-- PROVIDED DATA follows --
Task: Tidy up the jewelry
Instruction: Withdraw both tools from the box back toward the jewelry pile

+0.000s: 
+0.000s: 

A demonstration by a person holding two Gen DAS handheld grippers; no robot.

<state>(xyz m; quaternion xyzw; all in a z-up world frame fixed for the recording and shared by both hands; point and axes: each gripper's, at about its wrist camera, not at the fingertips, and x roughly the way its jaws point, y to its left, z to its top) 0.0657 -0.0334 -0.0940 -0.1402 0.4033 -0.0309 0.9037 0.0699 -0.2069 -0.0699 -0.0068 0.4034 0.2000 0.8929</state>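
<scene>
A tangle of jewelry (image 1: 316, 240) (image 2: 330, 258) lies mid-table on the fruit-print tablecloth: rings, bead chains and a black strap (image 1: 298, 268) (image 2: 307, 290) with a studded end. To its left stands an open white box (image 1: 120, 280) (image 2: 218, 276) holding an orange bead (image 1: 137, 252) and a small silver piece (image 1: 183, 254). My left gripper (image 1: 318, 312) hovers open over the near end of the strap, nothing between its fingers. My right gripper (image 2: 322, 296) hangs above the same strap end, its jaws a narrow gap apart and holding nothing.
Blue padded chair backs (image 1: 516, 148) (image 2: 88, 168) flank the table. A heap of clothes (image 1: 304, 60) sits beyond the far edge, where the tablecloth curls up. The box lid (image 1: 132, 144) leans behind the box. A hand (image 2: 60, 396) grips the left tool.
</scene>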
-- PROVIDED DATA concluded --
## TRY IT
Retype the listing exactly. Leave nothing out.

## SOLUTION BELOW
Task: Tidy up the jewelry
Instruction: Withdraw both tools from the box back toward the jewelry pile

+0.000s: 
+0.000s: 

A demonstration by a person holding two Gen DAS handheld grippers; no robot.

<state>(xyz m; quaternion xyzw; all in a z-up world frame fixed for the recording and shared by both hands; point and axes: each gripper's, at about its wrist camera, not at the fingertips, and x roughly the way its jaws point, y to its left, z to its top) 0.0657 -0.0334 -0.0940 -0.1402 0.4033 -0.0309 0.9037 0.0699 -0.2069 -0.0699 -0.0068 0.4034 0.2000 0.8929</state>
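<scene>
A tangle of jewelry (image 1: 316, 240) (image 2: 330, 258) lies mid-table on the fruit-print tablecloth: rings, bead chains and a black strap (image 1: 298, 268) (image 2: 307, 290) with a studded end. To its left stands an open white box (image 1: 120, 280) (image 2: 218, 276) holding an orange bead (image 1: 137, 252) and a small silver piece (image 1: 183, 254). My left gripper (image 1: 318, 312) hovers open over the near end of the strap, nothing between its fingers. My right gripper (image 2: 322, 296) hangs above the same strap end, its jaws a narrow gap apart and holding nothing.
Blue padded chair backs (image 1: 516, 148) (image 2: 88, 168) flank the table. A heap of clothes (image 1: 304, 60) sits beyond the far edge, where the tablecloth curls up. The box lid (image 1: 132, 144) leans behind the box. A hand (image 2: 60, 396) grips the left tool.
</scene>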

No other output belongs with this exercise.